Ben (MU co-founder) makes around £325 a month after-tax rental profit on average from each of his properties, based on an average £700 rent.

These properties are nothing special. They are pretty average investment properties; mostly terraced houses in the North. Where he buys, the average upfront investment for a house like that is around £40,000 today.

That’s a cash return of about 10% annually (£325 x 12 months ÷ £40,000). Such high returns are possible because you keep all the rental profit, despite only having to fork out for a small fraction of the property upfront by using an interest-only mortgage.

This is most commonly a 75% Loan To Value split, with you investing just a 25% deposit.

After factoring in the mortgage interest, the effect is roughly a doubling of your cash returns compared to owning the property outright.

On top, you also earn capital gains from property. And this is again magnified by your mortgage.

If you have just a 25% deposit in the house, then a 3% inflationary rise in house prices would give you a leveraged gain of 12% (being 3% ÷ 25%): a 4-fold profit boost. Both profits combined, you’re looking at 20%+ annually.

Part 2 – Your Goal

A goal is a dream with a deadline, and yours should have one. For you, is that 5 houses? 10? 20?

To reach that goal as fast as possible you should keep reinvesting all your cash profits into the next property until it’s achieved.

This means you’ll need to fund your lifestyle through other income sources like you job until your goal is reached.

Part 3 – Can You Afford It?

Upfront Costs

You can buy a decent rental property from around £120,000. Think we’re joking?

In the video version of this guide on YouTube we showcased a perfectly respectable rental opportunity for £120,000 near one of Ben’s goldmine locations in Leeds, that might fetch £650-£700 rent. A 25% deposit on that is £30,000, and stamp duty plus legal fees and minor other expenses would bring you to about £35,000 total investment.

Some people question whether it’s possible to buy such a cheap house, but they’re usually hung up on where they’d want to live, or what they know about their area, rather than sound investment opportunities.

Where you live, property might not be this cheap – so you’ll either have to buy elsewhere and have an agent manage it for you, or simply make sure that the rent you’re getting is proportionally higher. It’s roughly comparable for instance to buying a £240,000 apartment where the rent is £1,300.

Additionally, you may also need to do some initial refurbishment on your new investment to get it tenant-ready.

MyBuilder.com is a fantastic resource for estimating the cost of a project – or to check contractors quotes against, to tell if you’re being fleeced or not – with handy pricing guides for pretty much any contractor work you could think of.

Top tip: for any job that needs scaffolding, add at least £600 to the price!

Ongoing Costs

Your rent should cover these, but what about the times when your house is untenanted?

The tenant is normally responsible for paying the utilities bills and council tax, while you are in charge of paying the mortgage interest, maintenance, landlord’s insurance and safety certificates.

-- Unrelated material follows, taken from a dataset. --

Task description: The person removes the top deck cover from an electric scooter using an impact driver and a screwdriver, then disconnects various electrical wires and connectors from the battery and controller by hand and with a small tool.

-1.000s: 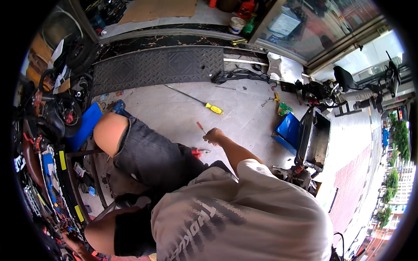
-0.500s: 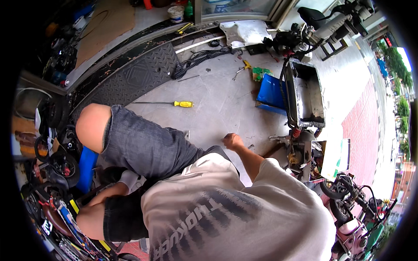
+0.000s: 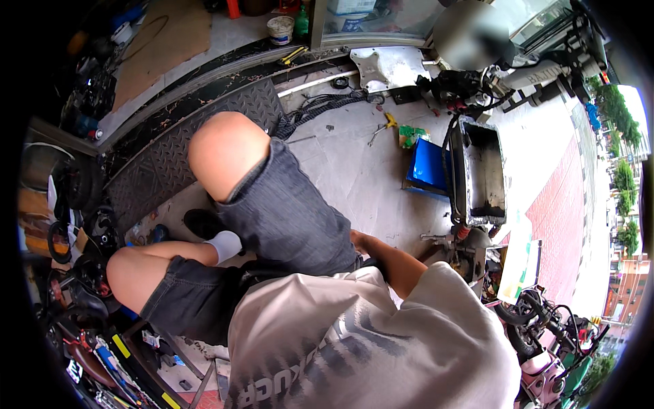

On a low-budget investment property, these may respectively cost £120 a month (mortgage interest), £50 a month (maintenance), £12 a month (insurance) and £5 a month (safety certs).

Maintenance

First, don’t do this yourself. You’re an investor, not a toilet fixer!

You should set aside £50-£100 a month from each house into a savings pot to pay for any future maintenance, called a provision.

Ben just had to spend £1,000 to fix a leak in one of his.

Was he bothered? You bet he was. Money is an emotional subject. But rationally, he’d already spent that money months before when he first added it to his provision.

Letting Agent

Use an agent. Don’t try saving every pound by doing it all yourself. Otherwise, your life becomes about other peoples’ problems.

Maybe you start out doing it yourself just to experience the amount of work required; then outsource once the lesson has been learnt.

An agent costs around 10% of your rental income; and means you can treat your investment property like a box on a piece of paper, with money coming in and money going out.

Part 4 – Finding Property

This is easy to do on Rightmove. First up, set up a filter for the house type and price you want to buy. We typically look at 3-bed terraced houses around the £110-£140k range.

Look at a few cities and towns until you find houses in your desired price range.

Then switch to filter for rental property of the same size in that area. Use the map feature on a computer so you can zoom in on specific areas and streets.

If 3-bed houses are getting high rents in the same area as you’re looking to buy, then houses for sale in that area are worth a phone call to the estate agent to book a viewing for.

Part 5 – Your Dream Team

To buy a rental property you will need a mortgage broker, mortgage provider, a solicitor, and contractors to tidy up the house if required.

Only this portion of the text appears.